■ PROBLEM DESCRIPTION ■
The lines to copy from the data below are those that hold the string "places".
Segment Start: DATA EXCERPTS
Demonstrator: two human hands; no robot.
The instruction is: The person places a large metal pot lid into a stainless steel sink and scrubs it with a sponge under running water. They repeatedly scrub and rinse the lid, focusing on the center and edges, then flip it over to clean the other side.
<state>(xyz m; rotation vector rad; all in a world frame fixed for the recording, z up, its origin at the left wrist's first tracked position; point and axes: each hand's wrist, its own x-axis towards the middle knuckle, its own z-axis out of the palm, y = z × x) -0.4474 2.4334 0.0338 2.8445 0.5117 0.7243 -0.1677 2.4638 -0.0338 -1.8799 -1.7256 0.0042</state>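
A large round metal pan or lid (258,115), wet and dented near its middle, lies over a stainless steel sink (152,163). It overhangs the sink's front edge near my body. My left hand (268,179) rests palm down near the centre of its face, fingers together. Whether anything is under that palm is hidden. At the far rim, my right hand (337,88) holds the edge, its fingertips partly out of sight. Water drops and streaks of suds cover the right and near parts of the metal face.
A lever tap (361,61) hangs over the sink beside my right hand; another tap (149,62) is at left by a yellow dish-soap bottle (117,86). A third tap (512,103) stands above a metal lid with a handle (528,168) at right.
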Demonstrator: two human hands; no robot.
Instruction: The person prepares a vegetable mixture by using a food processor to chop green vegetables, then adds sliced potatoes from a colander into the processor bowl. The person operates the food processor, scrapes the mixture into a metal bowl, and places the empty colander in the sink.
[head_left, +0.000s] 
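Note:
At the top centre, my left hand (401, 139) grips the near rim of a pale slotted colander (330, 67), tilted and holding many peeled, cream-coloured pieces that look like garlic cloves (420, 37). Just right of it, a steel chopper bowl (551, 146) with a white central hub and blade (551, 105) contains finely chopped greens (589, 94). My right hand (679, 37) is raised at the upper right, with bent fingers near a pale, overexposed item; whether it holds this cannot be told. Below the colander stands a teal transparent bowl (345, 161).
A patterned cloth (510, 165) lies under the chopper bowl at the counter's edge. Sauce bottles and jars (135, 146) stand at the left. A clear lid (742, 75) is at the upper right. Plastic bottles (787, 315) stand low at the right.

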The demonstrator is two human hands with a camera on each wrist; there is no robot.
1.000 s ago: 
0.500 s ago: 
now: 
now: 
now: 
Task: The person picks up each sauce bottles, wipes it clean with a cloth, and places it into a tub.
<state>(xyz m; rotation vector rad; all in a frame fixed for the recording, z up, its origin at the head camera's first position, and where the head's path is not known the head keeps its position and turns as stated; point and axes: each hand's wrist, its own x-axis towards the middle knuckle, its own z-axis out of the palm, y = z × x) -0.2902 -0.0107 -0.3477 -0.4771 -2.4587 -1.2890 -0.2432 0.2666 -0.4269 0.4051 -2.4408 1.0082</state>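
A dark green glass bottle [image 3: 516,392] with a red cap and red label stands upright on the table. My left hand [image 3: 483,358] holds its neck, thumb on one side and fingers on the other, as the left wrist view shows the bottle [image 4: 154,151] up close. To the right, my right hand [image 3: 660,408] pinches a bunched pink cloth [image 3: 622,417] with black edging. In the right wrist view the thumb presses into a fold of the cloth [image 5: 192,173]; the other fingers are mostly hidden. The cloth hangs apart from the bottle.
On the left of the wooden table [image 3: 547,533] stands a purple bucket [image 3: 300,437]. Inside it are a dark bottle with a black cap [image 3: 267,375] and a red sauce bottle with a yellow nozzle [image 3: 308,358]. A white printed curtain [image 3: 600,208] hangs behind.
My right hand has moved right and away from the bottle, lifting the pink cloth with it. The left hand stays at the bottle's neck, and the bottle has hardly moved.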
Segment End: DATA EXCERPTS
■ ANSWER AREA ■
The instruction is: The person places a large metal pot lid into a stainless steel sink and scrubs it with a sponge under running water. They repeatedly scrub and rinse the lid, focusing on the center and edges, then flip it over to clean the other side.
Instruction: The person prepares a vegetable mixture by using a food processor to chop green vegetables, then adds sliced potatoes from a colander into the processor bowl. The person operates the food processor, scrapes the mixture into a metal bowl, and places the empty colander in the sink.
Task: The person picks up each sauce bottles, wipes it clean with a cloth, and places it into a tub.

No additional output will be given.